■ **What you should do**:
Return each line of the entries that mentions the word "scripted".

■ **Entries shown**:

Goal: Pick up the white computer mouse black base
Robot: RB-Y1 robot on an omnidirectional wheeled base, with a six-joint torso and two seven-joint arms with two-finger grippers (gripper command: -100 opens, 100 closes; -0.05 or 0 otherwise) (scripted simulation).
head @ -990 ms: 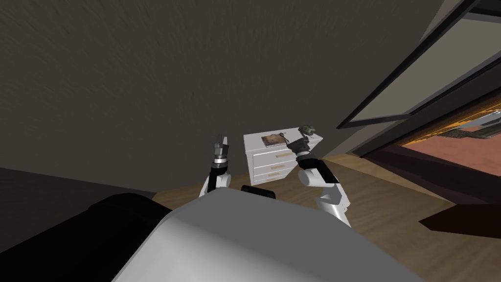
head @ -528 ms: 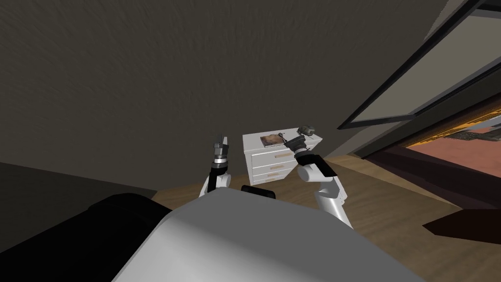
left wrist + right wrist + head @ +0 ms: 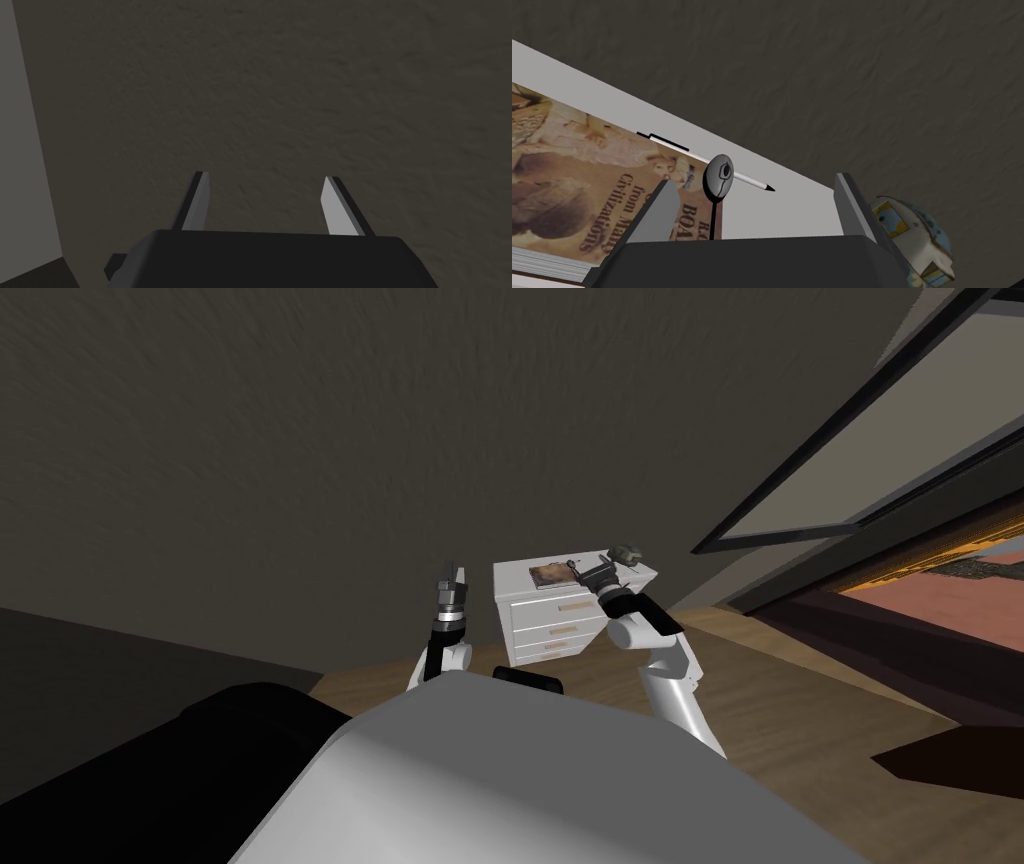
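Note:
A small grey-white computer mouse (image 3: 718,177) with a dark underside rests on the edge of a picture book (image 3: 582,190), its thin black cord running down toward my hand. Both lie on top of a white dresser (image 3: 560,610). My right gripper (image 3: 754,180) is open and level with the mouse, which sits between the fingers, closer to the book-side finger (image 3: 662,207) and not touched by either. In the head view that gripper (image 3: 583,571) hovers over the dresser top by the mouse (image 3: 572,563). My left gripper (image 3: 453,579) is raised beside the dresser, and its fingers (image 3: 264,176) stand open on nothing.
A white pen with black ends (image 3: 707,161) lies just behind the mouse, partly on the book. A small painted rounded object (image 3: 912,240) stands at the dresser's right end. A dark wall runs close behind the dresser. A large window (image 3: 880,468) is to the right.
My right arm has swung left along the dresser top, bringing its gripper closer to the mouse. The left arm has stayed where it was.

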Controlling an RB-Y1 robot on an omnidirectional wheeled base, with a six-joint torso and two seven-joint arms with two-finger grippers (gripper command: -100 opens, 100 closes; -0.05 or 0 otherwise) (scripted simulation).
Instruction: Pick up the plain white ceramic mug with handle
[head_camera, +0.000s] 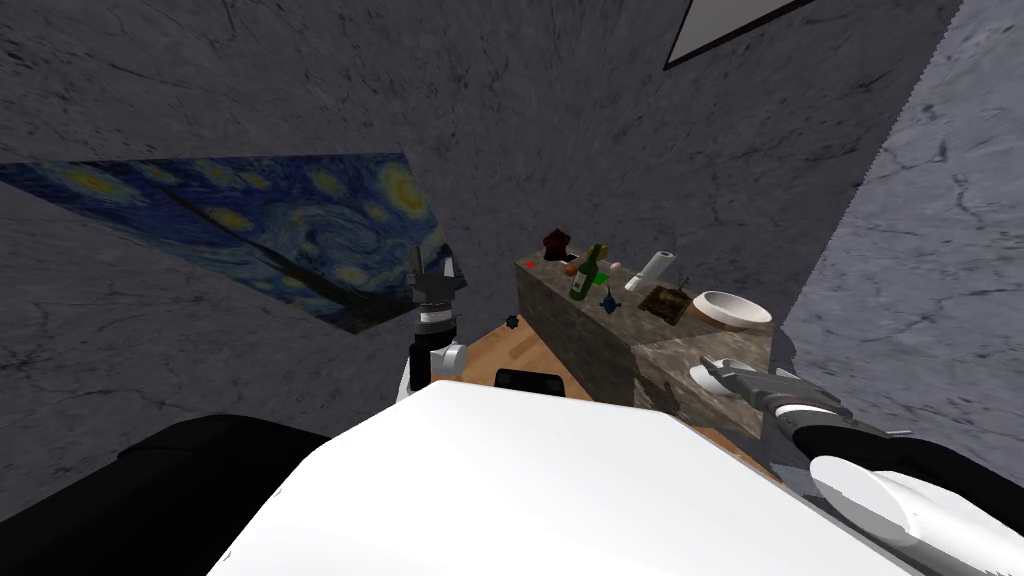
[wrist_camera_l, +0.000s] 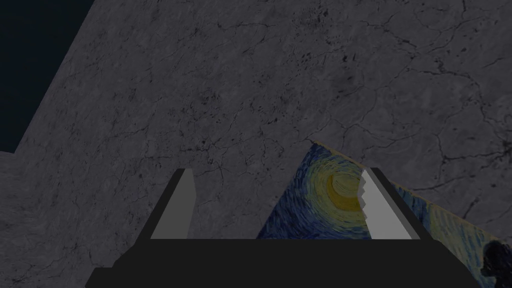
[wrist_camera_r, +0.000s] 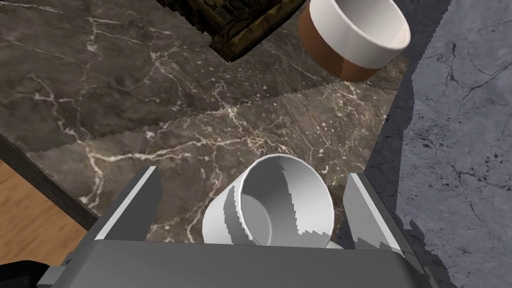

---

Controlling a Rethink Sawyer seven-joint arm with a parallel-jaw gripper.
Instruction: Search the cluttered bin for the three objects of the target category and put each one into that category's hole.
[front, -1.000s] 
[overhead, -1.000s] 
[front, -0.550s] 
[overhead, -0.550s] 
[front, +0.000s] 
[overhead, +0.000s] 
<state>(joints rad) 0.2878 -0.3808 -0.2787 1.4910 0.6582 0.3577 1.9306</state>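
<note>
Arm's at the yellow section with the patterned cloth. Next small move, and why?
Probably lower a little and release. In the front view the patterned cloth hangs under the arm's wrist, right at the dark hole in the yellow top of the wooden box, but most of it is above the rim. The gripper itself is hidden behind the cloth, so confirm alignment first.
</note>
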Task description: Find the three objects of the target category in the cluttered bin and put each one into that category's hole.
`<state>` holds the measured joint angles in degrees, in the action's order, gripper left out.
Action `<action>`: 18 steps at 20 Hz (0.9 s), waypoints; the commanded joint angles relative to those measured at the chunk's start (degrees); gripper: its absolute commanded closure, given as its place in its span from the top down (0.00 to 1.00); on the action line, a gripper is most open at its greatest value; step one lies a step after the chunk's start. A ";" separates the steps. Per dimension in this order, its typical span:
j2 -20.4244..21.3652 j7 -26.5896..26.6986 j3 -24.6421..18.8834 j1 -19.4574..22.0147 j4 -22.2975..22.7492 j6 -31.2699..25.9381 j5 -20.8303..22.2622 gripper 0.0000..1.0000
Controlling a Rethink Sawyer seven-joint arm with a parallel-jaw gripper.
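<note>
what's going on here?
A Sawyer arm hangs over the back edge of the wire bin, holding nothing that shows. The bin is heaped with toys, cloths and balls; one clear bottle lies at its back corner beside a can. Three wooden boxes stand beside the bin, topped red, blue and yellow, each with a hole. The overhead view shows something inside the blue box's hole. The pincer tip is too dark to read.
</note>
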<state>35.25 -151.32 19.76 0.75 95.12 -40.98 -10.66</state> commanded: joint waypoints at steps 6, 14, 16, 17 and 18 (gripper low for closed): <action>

■ **Solution**:
Robot: RB-Y1 robot on an omnidirectional wheeled base, with a six-joint torso and two seven-joint arms with two-finger grippers (gripper command: -100 opens, 100 closes; -0.05 or 0 otherwise) (scripted simulation).
Controlling an RB-Y1 robot on an omnidirectional wheeled base, with a six-joint torso and two seven-joint arms with two-finger grippers (gripper command: -100 opens, 100 closes; -0.05 or 0 otherwise) (scripted simulation).

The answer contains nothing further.